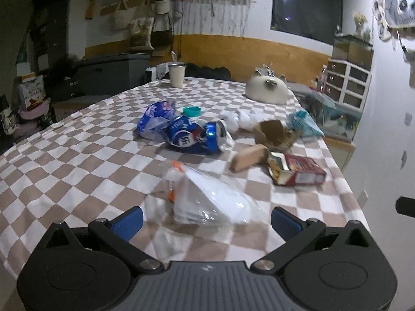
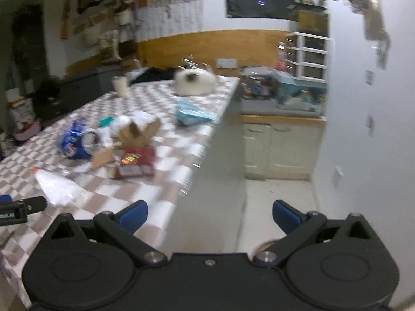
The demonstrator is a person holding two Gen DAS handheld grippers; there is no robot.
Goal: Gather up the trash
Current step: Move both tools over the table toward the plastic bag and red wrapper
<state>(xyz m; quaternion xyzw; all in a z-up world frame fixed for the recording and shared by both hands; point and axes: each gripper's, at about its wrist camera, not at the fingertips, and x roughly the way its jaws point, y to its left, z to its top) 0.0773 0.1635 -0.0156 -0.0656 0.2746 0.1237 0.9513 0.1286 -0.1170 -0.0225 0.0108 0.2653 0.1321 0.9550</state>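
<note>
On checkered tablecloth (image 1: 77,140), brown/white: trash cluster mid-table. Clear plastic bag (image 1: 210,199) nearest, just ahead of L gripper (image 1: 207,220), fingers spread wide, nothing held. Crushed blue can (image 1: 199,136), red carton (image 1: 298,172), torn cardboard (image 1: 275,132) beyond. R gripper (image 2: 210,217) spread too, over table edge, pale floor (image 2: 272,207) below. Cream cabinet (image 2: 280,147) by wall.

A checkered cloth (image 1: 77,155) covers the worktop. At its far end a cream cup (image 1: 177,74) stands upright, and a white cat-shaped cushion (image 1: 267,88) sits near the far right corner. Beyond the right edge are a white drawer unit (image 1: 347,83) and cream cabinets (image 2: 282,147).
</note>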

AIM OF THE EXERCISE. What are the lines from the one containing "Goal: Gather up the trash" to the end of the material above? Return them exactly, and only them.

SOLVED PROBLEM.
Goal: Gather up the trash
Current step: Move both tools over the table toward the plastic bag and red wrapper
<state>(xyz m; quaternion xyzw; all in a z-up world frame fixed for the recording and shared by both hands; point and axes: each gripper's, at about its wrist camera, not at the fingertips, and x roughly the way its jaws point, y to its left, z to its top) 0.0773 0.1635 -0.0156 -0.0656 0.2746 0.1237 0.9513 0.1286 -0.1170 -0.0225 0.0108 0.2653 0.1321 0.9550</state>
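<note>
On checkered tablecloth (image 1: 77,140), brown/white: trash cluster mid-table. Clear plastic bag (image 1: 210,199) nearest, just ahead of L gripper (image 1: 207,220), fingers spread wide, nothing held. Crushed blue can (image 1: 199,136), red carton (image 1: 298,172), torn cardboard (image 1: 275,132) beyond. R gripper (image 2: 210,217) spread too, over table edge, pale floor (image 2: 272,207) below. Cream cabinet (image 2: 280,147) by wall.

A checkered cloth (image 1: 77,155) covers the worktop. At its far end a cream cup (image 1: 177,74) stands upright, and a white cat-shaped cushion (image 1: 267,88) sits near the far right corner. Beyond the right edge are a white drawer unit (image 1: 347,83) and cream cabinets (image 2: 282,147).
</note>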

The output given here is complete.